Do ISO Levels On Digital Cameras Matter Than Much These Days?

Digital cameras allow you to adjust their "film" speed, or ISO level, dynamically, so you can always tweak your settings depending on how dark your environment is. But camera technology has advanced quickly and significantly in the last few years and while the rule of thumb with ISO levels has always been "the lower the better", does this hold true with today's advanced sensors, processing chips and software?

As Adorama TV's Mark Wallace explains, it does for the most part, but what you can get away with has increased dramatically. Upping the ISO to 400, 800 or even 1600 isn't so bad, seeing as cameras now support numbers in the 6400-12,800 range (and even 409,600 for high-end models).

That said, different cameras have different sensors and while some can hit extremely high ISOs without generating too much noise, the quality variances can be extreme between manufacturers, especially if your DLSR isn't the newest hardware on the block.

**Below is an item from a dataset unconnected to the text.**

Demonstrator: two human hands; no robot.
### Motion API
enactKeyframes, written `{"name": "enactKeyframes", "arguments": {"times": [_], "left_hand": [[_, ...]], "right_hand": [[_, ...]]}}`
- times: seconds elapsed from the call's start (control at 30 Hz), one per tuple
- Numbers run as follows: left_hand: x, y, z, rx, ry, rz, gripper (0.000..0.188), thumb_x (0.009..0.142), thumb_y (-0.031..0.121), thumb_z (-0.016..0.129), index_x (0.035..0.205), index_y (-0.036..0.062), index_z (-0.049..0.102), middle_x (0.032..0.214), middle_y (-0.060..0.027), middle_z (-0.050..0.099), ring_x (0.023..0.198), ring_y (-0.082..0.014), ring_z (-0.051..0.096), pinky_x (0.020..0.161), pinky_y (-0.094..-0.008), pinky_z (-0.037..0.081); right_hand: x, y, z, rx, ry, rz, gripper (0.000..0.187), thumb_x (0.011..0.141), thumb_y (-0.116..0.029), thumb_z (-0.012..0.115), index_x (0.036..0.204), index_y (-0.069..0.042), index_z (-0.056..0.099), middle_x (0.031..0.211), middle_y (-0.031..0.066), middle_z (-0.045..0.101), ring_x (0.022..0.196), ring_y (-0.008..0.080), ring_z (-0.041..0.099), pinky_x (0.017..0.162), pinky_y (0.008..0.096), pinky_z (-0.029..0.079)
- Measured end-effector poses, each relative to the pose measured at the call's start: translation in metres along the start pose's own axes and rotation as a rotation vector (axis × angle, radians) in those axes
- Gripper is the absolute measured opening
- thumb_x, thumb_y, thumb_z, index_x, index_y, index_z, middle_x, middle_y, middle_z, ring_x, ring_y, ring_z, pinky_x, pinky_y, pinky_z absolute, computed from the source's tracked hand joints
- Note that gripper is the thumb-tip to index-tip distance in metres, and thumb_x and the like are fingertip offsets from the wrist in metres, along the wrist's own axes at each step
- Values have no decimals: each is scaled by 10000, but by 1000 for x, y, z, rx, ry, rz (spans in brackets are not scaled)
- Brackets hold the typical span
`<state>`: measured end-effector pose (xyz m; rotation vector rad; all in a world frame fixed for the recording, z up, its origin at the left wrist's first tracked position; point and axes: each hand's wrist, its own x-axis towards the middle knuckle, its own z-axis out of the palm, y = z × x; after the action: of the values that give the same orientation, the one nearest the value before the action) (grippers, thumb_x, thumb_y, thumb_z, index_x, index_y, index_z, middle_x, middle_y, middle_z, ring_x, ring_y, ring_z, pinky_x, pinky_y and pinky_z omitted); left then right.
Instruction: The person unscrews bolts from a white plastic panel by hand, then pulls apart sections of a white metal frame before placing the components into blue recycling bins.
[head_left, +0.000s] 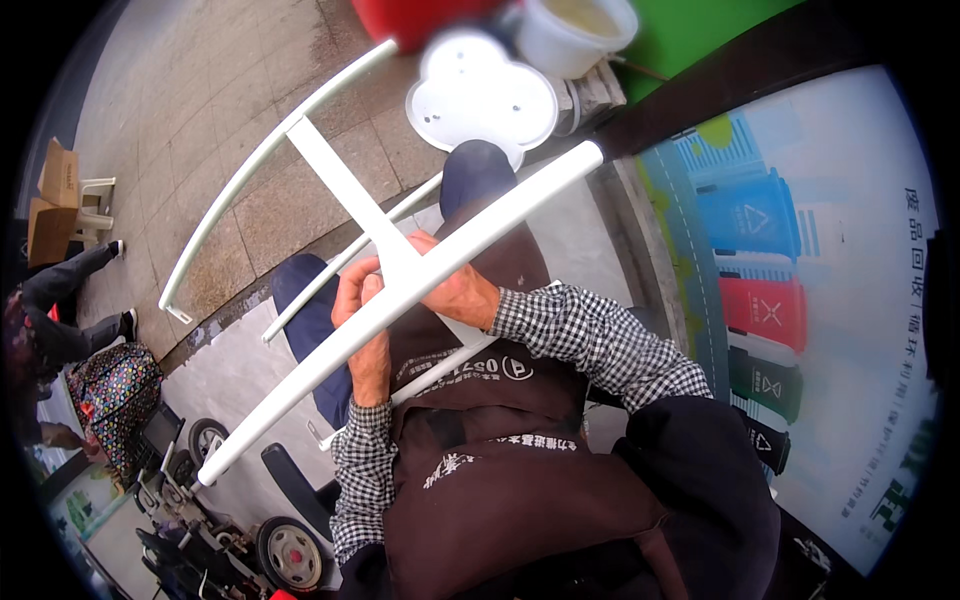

If you haven't already, Wallace recommends spending some alone-time in a dark room with your camera (not as dirty as it sounds) and taking photos at increasing ISO levels. Then download the images and check them out in your image viewer of choice, looking at the amount of noise introduced with each level.

You should be able to find a good compromise between quality and lighting — a good fact to know before you start taking proper photos.

Understanding ISO : Exploring Photography with Mark Wallace [YouTube, via Petapixel]


    If you do night photography, you can trade off possible graininess or motion blur

    Yeah I've found I shoot at a higher ISO lately. With the high resolution of photos these days you can fix ISO noise pretty easily without losing much detail. Motion blur on the other hand is unfixable.